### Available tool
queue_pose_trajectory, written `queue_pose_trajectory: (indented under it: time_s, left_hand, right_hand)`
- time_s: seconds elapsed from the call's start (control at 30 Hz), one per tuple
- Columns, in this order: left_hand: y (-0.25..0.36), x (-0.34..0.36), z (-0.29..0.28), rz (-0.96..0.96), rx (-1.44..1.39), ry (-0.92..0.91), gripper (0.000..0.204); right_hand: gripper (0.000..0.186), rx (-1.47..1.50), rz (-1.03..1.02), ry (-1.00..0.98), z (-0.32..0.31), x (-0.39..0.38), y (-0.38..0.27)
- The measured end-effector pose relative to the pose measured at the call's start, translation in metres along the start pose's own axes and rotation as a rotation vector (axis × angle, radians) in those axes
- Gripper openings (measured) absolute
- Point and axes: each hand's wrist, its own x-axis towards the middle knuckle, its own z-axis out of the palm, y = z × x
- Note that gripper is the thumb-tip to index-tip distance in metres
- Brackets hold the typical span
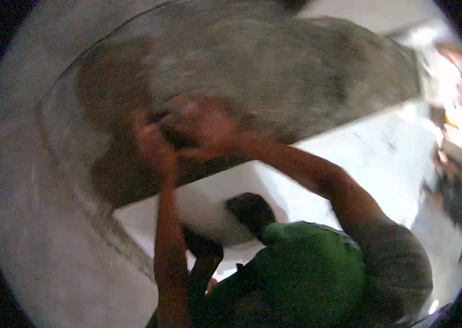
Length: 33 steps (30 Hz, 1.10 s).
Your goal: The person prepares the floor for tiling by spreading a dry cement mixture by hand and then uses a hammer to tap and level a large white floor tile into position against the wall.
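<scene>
My left hand [153, 143] and my right hand [209, 124] are close together over the left part of a mottled grey-brown slab-like surface [274, 71]. Both are smeared by motion, with fingers that look curled. Between them shows a small dark thing [160, 116] with a pale edge, too blurred to name. My left forearm rises from the lower edge, while the right one reaches in from the lower right. Dark shadows fall on the surface around the hands.
A smooth grey surface [29, 180] curves along the left. Below the slab's straight edge is a bright white area [362, 147]. Green clothing [313, 273] and two dark shapes, perhaps shoes, show lower down. Blurred dark objects [452, 191] stand at the far right.
</scene>
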Motion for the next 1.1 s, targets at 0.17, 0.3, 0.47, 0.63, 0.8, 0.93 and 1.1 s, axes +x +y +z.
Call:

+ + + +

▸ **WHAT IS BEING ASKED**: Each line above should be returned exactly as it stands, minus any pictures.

▸ **WRITTEN REPLY**:
### Available tool
queue_pose_trajectory, written `queue_pose_trajectory: (indented under it: time_s, left_hand, right_hand)`
- time_s: seconds elapsed from the call's start (control at 30 Hz), one per tuple
- Columns, in this order: left_hand: y (-0.25..0.36), x (-0.34..0.36), z (-0.29..0.28), rz (-0.96..0.96), rx (-1.44..1.39), ry (-0.92..0.91), gripper (0.000..0.204); right_hand: gripper (0.000..0.186), rx (-1.47..1.50), rz (-1.03..1.02), ry (-1.00..0.98), z (-0.32..0.31), x (-0.39..0.38), y (-0.38..0.27)
- The measured end-effector pose relative to the pose measured at the call's start, translation in metres along the start pose's own axes and rotation as a rotation vector (axis × angle, radians) in those axes
- Gripper openings (measured) absolute
- Point and axes: each hand's wrist, its own x-axis towards the middle knuckle, its own z-axis out of the palm, y = z × x
- Note that gripper is the thumb-tip to index-tip distance in metres
- Brackets hold the typical span
Length: 33 steps (30 Hz, 1.10 s).
Your goal: The person prepares the floor for tiling by spreading a dry cement mixture by hand and then uses a hammer to tap and level a large white floor tile into position against the wall.
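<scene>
My left hand [153, 143] and my right hand [209, 124] are close together over the left part of a mottled grey-brown slab-like surface [274, 71]. Both are smeared by motion, with fingers that look curled. Between them shows a small dark thing [160, 116] with a pale edge, too blurred to name. My left forearm rises from the lower edge, while the right one reaches in from the lower right. Dark shadows fall on the surface around the hands.
A smooth grey surface [29, 180] curves along the left. Below the slab's straight edge is a bright white area [362, 147]. Green clothing [313, 273] and two dark shapes, perhaps shoes, show lower down. Blurred dark objects [452, 191] stand at the far right.
</scene>
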Motion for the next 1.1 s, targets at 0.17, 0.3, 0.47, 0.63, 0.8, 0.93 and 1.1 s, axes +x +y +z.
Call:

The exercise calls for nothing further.